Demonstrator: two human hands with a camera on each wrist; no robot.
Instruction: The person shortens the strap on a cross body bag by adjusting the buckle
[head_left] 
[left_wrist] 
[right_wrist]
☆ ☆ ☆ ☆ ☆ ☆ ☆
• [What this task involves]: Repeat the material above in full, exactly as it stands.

• [Completed exercise]:
Demonstrator: two human hands with a camera on each wrist; no robot.
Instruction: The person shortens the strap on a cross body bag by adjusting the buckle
[head_left] 
[left_wrist] 
[right_wrist]

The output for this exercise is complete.